> **Try it**: The response should consist of every line below, unchanged.

> **Data segment**:
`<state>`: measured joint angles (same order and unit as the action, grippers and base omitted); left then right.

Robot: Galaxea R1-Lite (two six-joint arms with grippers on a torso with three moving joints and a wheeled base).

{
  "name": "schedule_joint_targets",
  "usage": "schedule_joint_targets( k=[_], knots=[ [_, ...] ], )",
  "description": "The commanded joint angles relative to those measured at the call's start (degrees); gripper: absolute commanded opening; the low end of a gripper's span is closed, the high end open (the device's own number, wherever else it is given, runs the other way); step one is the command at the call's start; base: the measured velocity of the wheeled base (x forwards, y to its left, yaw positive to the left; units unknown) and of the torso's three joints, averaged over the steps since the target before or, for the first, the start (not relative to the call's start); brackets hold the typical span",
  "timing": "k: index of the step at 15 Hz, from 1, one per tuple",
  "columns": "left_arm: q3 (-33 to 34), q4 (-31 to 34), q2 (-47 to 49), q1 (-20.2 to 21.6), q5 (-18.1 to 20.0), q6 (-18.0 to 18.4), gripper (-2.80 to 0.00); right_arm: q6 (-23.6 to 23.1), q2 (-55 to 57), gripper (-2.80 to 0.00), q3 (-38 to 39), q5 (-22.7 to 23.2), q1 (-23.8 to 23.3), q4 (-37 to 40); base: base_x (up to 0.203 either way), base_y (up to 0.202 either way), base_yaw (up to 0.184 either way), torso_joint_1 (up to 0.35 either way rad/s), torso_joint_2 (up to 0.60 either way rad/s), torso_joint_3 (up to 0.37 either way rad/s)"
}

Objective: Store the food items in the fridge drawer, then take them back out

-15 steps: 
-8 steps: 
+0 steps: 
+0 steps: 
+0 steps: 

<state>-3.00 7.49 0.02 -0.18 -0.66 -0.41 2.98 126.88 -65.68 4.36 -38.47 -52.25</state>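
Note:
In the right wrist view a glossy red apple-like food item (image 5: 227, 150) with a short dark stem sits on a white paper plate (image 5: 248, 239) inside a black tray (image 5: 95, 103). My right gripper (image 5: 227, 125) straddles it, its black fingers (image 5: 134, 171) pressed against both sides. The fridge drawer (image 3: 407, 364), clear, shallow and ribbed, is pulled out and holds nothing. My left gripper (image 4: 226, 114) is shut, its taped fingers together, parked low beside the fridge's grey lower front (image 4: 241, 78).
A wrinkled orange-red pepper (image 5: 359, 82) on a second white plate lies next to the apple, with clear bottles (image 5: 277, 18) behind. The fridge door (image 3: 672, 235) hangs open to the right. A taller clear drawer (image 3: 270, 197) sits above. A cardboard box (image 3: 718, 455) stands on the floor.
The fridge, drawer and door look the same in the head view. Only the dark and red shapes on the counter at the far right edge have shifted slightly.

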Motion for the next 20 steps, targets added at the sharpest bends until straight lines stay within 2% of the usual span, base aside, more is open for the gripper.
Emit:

> **The completed task**:
`<state>`: measured joint angles (same order and unit as the action, grippers and base omitted); left then right.

Robot: Galaxea R1-Lite (two six-joint arms with grippers on a torso with three moving joints and a wheeled base).

{
  "name": "schedule_joint_targets",
  "usage": "schedule_joint_targets( k=[_], knots=[ [_, ...] ], )",
  "description": "The commanded joint angles relative to those measured at the call's start (degrees); gripper: absolute commanded opening; the low end of a gripper's span is closed, the high end open (the device's own number, wherever else it is given, runs the other way); step one is the command at the call's start; base: the measured velocity of the wheeled base (x forwards, y to its left, yaw positive to the left; units unknown) and of the torso's three joints, averaged over the steps since the target before or, for the first, the start (not relative to the call's start); brackets hold the typical span",
  "timing": "k: index of the step at 15 Hz, from 1, one per tuple",
  "columns": "left_arm: q3 (-33 to 34), q4 (-31 to 34), q2 (-47 to 49), q1 (-20.2 to 21.6), q5 (-18.1 to 20.0), q6 (-18.0 to 18.4), gripper (-2.80 to 0.00); right_arm: q6 (-23.6 to 23.1), q2 (-55 to 57), gripper (-2.80 to 0.00), q3 (-38 to 39), q5 (-22.7 to 23.2), q1 (-23.8 to 23.3), q4 (-37 to 40); base: base_x (up to 0.203 either way), base_y (up to 0.202 either way), base_yaw (up to 0.184 either way), torso_joint_1 (up to 0.35 either way rad/s), torso_joint_2 (up to 0.60 either way rad/s), torso_joint_3 (up to 0.37 either way rad/s)"
}

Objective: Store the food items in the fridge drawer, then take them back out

-15 steps: 
-8 steps: 
+0 steps: 
+0 steps: 
+0 steps: 

<state>-3.00 7.49 0.02 -0.18 -0.66 -0.41 2.98 126.88 -65.68 4.36 -38.47 -52.25</state>
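Note:
In the right wrist view a glossy red apple-like food item (image 5: 227, 150) with a short dark stem sits on a white paper plate (image 5: 248, 239) inside a black tray (image 5: 95, 103). My right gripper (image 5: 227, 125) straddles it, its black fingers (image 5: 134, 171) pressed against both sides. The fridge drawer (image 3: 407, 364), clear, shallow and ribbed, is pulled out and holds nothing. My left gripper (image 4: 226, 114) is shut, its taped fingers together, parked low beside the fridge's grey lower front (image 4: 241, 78).
A wrinkled orange-red pepper (image 5: 359, 82) on a second white plate lies next to the apple, with clear bottles (image 5: 277, 18) behind. The fridge door (image 3: 672, 235) hangs open to the right. A taller clear drawer (image 3: 270, 197) sits above. A cardboard box (image 3: 718, 455) stands on the floor.
The fridge, drawer and door look the same in the head view. Only the dark and red shapes on the counter at the far right edge have shifted slightly.
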
Motion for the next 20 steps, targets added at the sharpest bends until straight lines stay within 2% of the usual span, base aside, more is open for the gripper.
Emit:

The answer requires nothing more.